> _TASK OBJECTIVE_:
The pictures are to be left out, and all remaining data is to be transcribed exactly as it appears.
---*---
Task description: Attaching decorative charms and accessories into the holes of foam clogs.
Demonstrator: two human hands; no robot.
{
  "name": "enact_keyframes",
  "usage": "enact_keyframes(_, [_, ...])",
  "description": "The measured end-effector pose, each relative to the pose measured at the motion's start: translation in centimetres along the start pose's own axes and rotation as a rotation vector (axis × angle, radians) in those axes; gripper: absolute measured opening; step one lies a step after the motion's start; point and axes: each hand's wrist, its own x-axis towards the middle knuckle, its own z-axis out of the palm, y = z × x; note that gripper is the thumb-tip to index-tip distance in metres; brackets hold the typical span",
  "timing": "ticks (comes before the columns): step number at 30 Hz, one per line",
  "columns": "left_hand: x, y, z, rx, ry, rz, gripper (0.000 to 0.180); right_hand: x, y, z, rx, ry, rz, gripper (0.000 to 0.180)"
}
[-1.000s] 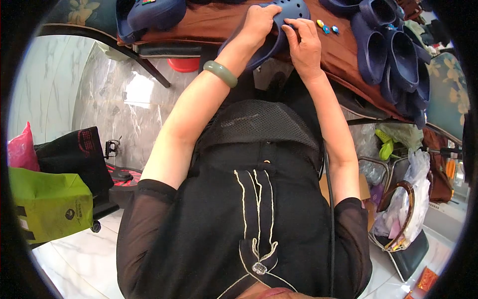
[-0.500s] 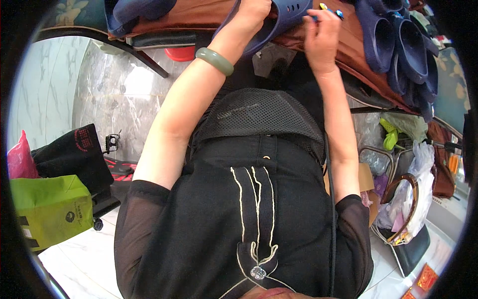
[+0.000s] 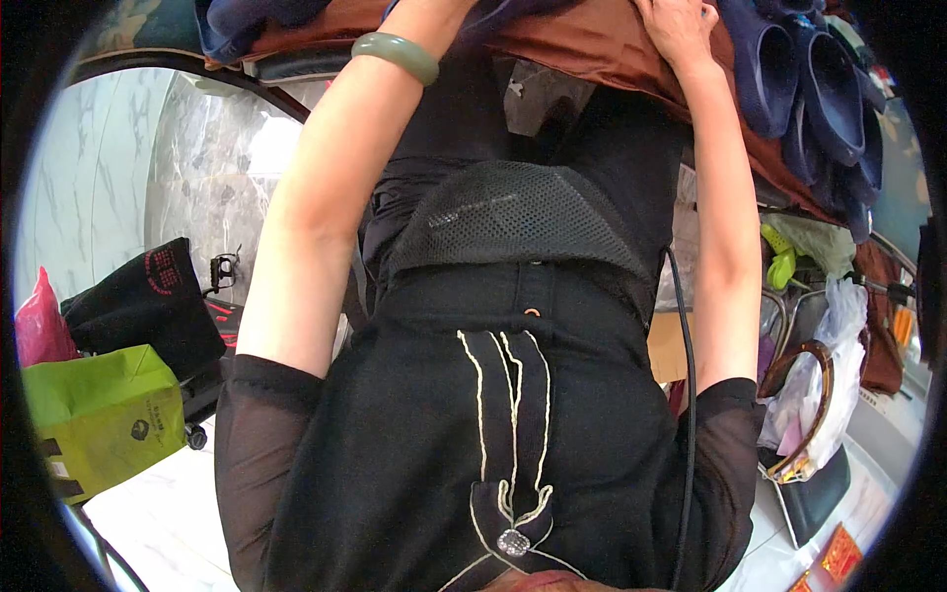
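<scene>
At the top edge my left hand (image 3: 442, 6) is mostly cut off, and its fingers are out of the picture. A green bangle (image 3: 397, 56) circles that wrist. Beside this hand shows part of a dark blue clog (image 3: 508, 14); whether the hand grips it is hidden. My right hand (image 3: 681, 28) is over the brown cloth (image 3: 592, 44) on the table, with its fingers curled in. Their tips run past the top edge, so whatever they hold cannot be made out.
Several dark blue clogs (image 3: 829, 94) are heaped on the table's right side, and more blue footwear (image 3: 252, 25) lies at far left. Bags, one green (image 3: 109, 414) and one black (image 3: 148, 306), stand at left. A handled basket (image 3: 814, 395) with plastic bags is at right.
My left hand and the blue clog have moved up, mostly out of the picture. My right hand has shifted up and right. The small coloured pieces beside it are no longer seen.
</scene>
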Motion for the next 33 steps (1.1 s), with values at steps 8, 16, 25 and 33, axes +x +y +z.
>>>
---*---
> _YOUR SOLUTION_:
Task description: Attaching decorative charms and accessories into the holes of foam clogs.
Demonstrator: two human hands; no robot.
{
  "name": "enact_keyframes",
  "usage": "enact_keyframes(_, [_, ...])",
  "description": "The measured end-effector pose, each relative to the pose measured at the motion's start: translation in centimetres along the start pose's own axes and rotation as a rotation vector (axis × angle, radians) in those axes; gripper: absolute measured opening; step one lies a step after the motion's start; point and axes: each hand's wrist, its own x-axis towards the middle knuckle, its own z-axis out of the palm, y = z × x; note that gripper is the thumb-tip to index-tip distance in metres; brackets hold the typical span",
  "timing": "ticks (comes before the columns): step number at 30 Hz, one per line",
  "columns": "left_hand: x, y, z, rx, ry, rz, gripper (0.000 to 0.180); right_hand: x, y, z, rx, ry, rz, gripper (0.000 to 0.180)"
}
[-1.000s] 
[-0.500s] 
[+0.000s] 
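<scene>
At the top edge my left hand (image 3: 442, 6) is mostly cut off, and its fingers are out of the picture. A green bangle (image 3: 397, 56) circles that wrist. Beside this hand shows part of a dark blue clog (image 3: 508, 14); whether the hand grips it is hidden. My right hand (image 3: 681, 28) is over the brown cloth (image 3: 592, 44) on the table, with its fingers curled in. Their tips run past the top edge, so whatever they hold cannot be made out.
Several dark blue clogs (image 3: 829, 94) are heaped on the table's right side, and more blue footwear (image 3: 252, 25) lies at far left. Bags, one green (image 3: 109, 414) and one black (image 3: 148, 306), stand at left. A handled basket (image 3: 814, 395) with plastic bags is at right.
My left hand and the blue clog have moved up, mostly out of the picture. My right hand has shifted up and right. The small coloured pieces beside it are no longer seen.
</scene>
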Motion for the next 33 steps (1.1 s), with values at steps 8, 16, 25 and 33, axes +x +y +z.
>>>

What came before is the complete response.